> **YOUR INSTRUCTIONS**
Give back exactly the lines of the data below, starting with the line that has "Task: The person" and going on through the line that has "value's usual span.".
* * * *
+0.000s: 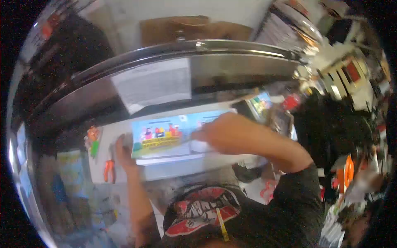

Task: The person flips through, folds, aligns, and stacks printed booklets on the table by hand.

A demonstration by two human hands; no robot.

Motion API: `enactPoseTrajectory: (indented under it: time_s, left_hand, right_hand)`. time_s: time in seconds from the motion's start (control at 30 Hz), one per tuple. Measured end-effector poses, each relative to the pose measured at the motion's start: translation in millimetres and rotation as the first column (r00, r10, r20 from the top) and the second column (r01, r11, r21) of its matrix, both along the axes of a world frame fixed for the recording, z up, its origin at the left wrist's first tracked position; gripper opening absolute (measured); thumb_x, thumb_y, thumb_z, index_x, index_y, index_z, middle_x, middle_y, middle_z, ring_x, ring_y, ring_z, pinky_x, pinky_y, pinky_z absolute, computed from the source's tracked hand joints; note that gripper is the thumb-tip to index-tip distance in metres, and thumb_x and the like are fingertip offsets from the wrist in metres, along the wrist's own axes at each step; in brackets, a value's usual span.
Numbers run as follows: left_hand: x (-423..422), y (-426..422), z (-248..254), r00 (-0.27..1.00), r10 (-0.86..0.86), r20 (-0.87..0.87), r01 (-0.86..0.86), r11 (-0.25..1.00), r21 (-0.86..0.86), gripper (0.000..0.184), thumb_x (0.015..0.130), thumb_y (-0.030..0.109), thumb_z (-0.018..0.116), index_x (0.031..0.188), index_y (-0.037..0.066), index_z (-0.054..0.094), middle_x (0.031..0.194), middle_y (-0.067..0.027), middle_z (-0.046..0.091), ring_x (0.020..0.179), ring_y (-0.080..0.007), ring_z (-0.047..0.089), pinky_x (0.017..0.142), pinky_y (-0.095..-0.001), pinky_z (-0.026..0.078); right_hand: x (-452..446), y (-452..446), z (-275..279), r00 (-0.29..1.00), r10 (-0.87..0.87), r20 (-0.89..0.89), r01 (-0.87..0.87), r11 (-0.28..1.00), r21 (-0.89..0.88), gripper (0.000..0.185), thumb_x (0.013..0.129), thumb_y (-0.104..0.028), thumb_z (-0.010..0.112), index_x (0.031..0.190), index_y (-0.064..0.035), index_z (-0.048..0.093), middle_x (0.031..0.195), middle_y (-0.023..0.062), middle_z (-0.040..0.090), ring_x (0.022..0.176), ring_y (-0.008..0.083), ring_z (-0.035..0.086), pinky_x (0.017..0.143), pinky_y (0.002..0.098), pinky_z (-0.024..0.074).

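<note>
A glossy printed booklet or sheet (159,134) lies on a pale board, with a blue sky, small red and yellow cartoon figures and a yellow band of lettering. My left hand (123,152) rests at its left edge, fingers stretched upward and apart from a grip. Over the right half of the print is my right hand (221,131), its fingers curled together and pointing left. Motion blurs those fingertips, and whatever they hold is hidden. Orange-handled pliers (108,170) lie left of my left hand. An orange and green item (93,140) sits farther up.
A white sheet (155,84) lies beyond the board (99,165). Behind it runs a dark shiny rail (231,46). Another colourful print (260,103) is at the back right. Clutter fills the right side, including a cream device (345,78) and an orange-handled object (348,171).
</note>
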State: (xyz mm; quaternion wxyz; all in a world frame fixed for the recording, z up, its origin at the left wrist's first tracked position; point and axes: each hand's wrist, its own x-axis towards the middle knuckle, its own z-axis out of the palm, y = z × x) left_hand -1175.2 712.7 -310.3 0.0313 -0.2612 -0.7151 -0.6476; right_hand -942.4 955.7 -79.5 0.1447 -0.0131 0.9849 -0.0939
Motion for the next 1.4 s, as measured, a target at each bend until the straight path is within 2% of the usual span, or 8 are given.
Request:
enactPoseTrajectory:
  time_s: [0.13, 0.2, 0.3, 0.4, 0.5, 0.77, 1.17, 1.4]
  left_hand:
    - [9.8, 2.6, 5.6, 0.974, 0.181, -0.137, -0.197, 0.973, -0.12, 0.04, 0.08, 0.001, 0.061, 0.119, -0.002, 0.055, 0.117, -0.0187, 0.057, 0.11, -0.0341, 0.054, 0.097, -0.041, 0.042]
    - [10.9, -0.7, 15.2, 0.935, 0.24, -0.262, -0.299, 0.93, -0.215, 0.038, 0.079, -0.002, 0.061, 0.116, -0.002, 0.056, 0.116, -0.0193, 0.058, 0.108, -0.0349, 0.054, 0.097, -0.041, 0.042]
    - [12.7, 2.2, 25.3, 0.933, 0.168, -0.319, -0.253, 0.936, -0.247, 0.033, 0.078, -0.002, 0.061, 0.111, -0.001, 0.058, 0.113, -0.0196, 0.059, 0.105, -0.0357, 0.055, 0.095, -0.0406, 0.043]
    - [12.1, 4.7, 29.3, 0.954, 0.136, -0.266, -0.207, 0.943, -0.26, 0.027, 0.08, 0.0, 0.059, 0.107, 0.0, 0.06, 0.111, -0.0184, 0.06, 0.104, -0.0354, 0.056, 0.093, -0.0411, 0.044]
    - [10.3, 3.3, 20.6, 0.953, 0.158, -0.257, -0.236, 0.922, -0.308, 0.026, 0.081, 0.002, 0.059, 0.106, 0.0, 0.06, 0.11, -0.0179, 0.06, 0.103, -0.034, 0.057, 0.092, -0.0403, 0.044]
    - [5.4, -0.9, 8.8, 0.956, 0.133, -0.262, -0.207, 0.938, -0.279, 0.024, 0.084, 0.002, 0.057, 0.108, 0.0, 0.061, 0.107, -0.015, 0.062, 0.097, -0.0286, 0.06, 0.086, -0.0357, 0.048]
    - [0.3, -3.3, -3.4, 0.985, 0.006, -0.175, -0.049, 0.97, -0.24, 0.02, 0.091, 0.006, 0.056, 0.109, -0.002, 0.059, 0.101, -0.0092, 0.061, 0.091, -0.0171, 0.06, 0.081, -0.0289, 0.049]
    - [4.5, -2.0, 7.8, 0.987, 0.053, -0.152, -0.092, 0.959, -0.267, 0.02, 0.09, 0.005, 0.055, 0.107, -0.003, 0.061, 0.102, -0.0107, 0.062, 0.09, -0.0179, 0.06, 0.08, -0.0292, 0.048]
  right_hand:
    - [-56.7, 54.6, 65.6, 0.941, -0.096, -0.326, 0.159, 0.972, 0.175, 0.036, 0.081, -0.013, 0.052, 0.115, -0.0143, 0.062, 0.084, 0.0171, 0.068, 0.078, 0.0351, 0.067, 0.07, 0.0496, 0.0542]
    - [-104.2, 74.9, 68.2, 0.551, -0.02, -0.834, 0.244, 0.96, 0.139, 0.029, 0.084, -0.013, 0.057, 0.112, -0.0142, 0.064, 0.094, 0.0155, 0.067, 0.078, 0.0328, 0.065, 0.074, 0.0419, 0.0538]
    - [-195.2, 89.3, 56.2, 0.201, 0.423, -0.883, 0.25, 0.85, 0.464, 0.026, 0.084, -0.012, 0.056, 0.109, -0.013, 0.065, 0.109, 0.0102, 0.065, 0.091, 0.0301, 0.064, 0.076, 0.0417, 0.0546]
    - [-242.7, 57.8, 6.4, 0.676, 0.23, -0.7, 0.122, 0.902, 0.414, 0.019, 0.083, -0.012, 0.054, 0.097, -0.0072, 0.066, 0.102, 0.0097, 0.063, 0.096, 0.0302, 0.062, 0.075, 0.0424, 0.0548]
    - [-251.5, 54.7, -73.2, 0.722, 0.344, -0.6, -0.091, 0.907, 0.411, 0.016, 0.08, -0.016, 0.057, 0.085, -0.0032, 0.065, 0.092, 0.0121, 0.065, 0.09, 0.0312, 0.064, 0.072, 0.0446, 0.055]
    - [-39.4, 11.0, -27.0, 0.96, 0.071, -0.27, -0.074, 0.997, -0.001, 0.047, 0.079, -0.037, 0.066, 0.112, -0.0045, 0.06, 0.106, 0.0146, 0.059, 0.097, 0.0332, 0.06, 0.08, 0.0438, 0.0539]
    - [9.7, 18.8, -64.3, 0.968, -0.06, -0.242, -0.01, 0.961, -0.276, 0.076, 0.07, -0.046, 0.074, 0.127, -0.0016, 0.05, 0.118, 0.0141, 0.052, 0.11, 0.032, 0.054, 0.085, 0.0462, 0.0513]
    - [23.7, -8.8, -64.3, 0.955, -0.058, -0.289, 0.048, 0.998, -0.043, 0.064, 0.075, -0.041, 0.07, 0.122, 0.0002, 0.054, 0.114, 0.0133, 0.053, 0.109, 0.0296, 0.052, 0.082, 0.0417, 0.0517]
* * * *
> **OUTPUT FOR THIS TASK**
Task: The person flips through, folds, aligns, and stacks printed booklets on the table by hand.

A demonstration by two human hands; no robot.

Motion API: `enactPoseTrajectory: (indented under it: time_s, left_hand, right_hand)`. time_s: time in seconds from the motion's start (control at 30 Hz), one per tuple. Measured end-effector poses, each relative to the pose measured at the motion's start: translation in millimetres and rotation as the first column (r00, r10, r20 from the top) and the second column (r01, r11, r21) of its matrix, both along the axes of a world frame fixed for the recording, z up, its origin at the left wrist's first tracked position; gripper opening absolute (measured); thumb_x, thumb_y, thumb_z, index_x, index_y, index_z, middle_x, middle_y, middle_z, ring_x, ring_y, ring_z, pinky_x, pinky_y, pinky_z absolute, computed from the source's tracked hand joints; note that gripper is the thumb-tip to index-tip distance in metres, and thumb_x and the like are fingertip offsets from the wrist in metres, along the wrist's own axes at each step; in brackets, a value's usual span.

Nothing else belongs in this answer.